Sartono Anwar (born 3 September 1947 in Semarang) is a former Indonesian footballer who is a football coach. He managed Persisam Putra Samarinda since September 2012.

History
The man has given his life to the green grass field since many years ago. In fact, she was willing to leave an established life: salary and bonuses in Pertamina orderly and clear work schedule. Everything he left behind after the ball and putting green. Although the world of football often bring frustration, "I can not escape from football. I was ready to be disappointed," said Sartono while fixing his hat. Anwar diving sartono his world patiently. For him, the days football was a fun day. Such that morning, after giving a training session, Sartono mingle with the players. He chatted with the players on the sidelines and locker rooms.
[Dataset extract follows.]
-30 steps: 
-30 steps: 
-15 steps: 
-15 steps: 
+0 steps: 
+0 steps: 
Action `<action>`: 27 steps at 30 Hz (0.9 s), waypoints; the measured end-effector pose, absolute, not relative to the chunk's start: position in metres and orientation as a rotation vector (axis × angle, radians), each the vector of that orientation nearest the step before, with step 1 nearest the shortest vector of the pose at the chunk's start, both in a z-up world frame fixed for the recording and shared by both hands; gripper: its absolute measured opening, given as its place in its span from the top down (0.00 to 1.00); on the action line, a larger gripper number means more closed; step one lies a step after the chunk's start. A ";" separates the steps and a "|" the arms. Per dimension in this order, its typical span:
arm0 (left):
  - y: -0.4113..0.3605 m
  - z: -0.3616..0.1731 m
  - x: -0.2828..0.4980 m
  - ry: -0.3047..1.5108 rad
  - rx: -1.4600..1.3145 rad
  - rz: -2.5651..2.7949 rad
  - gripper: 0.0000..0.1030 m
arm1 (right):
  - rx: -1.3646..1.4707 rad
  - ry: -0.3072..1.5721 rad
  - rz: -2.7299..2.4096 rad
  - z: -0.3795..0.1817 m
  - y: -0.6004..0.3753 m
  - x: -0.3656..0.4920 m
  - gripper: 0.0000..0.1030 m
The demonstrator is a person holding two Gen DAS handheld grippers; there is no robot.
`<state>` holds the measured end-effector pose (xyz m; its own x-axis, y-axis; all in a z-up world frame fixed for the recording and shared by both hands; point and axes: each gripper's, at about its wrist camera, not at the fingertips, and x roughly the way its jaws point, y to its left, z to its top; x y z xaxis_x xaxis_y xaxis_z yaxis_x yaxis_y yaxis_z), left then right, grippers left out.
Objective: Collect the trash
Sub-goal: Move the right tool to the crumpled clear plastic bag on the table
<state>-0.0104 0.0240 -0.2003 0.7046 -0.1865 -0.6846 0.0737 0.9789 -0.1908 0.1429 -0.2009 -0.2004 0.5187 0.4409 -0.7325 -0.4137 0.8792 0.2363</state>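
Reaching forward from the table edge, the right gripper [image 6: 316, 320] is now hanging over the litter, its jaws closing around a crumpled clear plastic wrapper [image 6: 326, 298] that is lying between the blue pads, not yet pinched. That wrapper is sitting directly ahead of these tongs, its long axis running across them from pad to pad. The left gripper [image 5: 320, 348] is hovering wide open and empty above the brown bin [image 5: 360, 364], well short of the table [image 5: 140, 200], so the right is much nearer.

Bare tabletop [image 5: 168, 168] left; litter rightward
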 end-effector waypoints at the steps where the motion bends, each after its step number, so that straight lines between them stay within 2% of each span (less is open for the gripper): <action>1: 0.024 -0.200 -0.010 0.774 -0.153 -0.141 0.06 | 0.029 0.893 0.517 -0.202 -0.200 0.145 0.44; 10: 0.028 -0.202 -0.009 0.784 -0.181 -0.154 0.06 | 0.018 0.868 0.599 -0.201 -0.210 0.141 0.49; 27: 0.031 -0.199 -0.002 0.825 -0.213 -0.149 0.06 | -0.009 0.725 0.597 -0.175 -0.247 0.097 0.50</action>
It is a way of maintaining closeness with his team Sartono. Football career was the father of seven children beginning at age 13 years. When the young Sartono joined the club Sport Supaya Sehat (SSS), a local club in the city of Semarang. Sartono talent round leather processing decreased from M. Anwar, who is also the father of a football player in PS POP Semarang.

Careers
Football career was the father of seven children beginning at age 13 years. When the young Sartono joined the club Sport Supaya Sehat (SSS), a local club in the city of Semarang. Sartono talent round leather processing decreased from M. Anwar, who is also the father of a football player in PS POP Semarang.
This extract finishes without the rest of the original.